• **REQUIRED WORK**
Scan the listing below. Copy each line that contains "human".

• **STUDY MATERIAL**
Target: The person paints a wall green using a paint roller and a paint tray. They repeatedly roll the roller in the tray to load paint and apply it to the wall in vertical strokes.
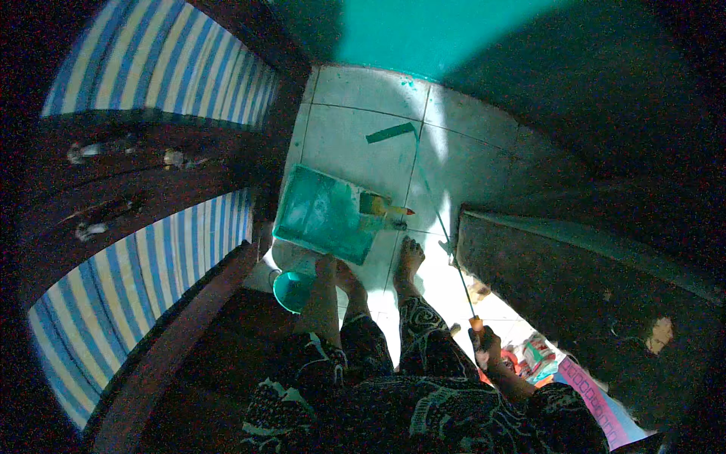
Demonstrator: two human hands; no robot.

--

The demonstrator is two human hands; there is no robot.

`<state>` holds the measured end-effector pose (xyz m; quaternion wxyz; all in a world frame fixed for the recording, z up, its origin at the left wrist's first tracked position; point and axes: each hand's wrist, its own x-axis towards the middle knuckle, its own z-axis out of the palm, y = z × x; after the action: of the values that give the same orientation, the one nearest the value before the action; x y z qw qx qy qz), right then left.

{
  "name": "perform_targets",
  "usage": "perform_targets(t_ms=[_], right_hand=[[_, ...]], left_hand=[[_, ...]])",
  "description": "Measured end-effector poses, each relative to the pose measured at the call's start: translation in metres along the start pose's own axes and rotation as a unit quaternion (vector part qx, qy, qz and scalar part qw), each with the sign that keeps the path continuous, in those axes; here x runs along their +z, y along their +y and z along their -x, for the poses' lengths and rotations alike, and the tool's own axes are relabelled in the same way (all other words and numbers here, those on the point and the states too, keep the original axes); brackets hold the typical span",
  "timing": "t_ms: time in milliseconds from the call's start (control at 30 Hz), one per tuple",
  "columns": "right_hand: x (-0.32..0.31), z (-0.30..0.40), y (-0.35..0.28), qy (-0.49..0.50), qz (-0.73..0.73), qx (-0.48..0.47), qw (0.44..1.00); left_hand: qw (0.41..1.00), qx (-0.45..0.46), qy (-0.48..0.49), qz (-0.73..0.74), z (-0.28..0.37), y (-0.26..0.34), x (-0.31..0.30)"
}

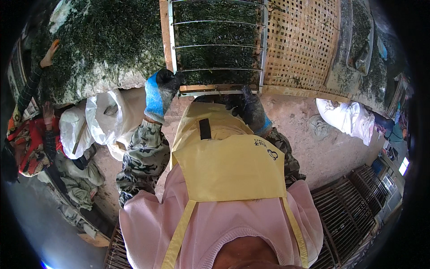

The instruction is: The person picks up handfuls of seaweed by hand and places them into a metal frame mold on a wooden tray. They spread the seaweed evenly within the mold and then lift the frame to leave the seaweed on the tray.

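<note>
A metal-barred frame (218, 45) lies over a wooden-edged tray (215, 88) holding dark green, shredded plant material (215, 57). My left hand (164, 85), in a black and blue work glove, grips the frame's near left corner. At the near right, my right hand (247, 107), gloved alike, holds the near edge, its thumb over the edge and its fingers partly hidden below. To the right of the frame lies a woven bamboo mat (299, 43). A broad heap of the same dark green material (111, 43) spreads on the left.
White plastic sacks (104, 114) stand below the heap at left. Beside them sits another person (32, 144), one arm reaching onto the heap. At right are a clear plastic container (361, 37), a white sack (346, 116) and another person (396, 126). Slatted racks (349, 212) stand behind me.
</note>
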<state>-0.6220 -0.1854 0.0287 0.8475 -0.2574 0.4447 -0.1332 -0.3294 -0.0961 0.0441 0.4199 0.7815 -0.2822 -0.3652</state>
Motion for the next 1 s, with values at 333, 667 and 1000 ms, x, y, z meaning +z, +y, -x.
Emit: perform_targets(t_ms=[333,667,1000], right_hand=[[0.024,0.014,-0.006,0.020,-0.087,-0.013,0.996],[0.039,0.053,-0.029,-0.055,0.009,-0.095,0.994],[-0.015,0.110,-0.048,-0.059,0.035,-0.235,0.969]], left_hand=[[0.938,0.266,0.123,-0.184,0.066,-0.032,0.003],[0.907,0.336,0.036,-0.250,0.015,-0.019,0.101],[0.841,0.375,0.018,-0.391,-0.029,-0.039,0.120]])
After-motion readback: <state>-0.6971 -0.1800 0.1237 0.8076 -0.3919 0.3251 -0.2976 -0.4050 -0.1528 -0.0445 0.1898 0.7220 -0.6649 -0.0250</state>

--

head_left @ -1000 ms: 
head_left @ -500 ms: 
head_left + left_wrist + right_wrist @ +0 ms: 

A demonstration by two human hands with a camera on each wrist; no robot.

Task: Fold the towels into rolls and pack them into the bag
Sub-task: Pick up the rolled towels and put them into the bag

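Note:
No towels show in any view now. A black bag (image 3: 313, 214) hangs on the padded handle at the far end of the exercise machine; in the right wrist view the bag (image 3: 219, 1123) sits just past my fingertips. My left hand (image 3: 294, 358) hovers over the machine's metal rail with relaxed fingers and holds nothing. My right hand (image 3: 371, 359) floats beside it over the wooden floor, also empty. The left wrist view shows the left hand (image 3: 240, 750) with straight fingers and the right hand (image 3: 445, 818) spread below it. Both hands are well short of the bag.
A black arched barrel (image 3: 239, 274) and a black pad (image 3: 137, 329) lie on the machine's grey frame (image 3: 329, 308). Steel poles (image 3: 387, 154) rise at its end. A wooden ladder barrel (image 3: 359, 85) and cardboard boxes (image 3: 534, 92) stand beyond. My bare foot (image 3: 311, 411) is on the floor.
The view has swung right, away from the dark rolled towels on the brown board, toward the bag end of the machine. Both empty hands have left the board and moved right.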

• **TASK ANSWER**
Demonstrator: two human hands; no robot.
The demonstrator is two human hands; there is no robot.
A demonstration by two human hands with a camera on each wrist; no robot.

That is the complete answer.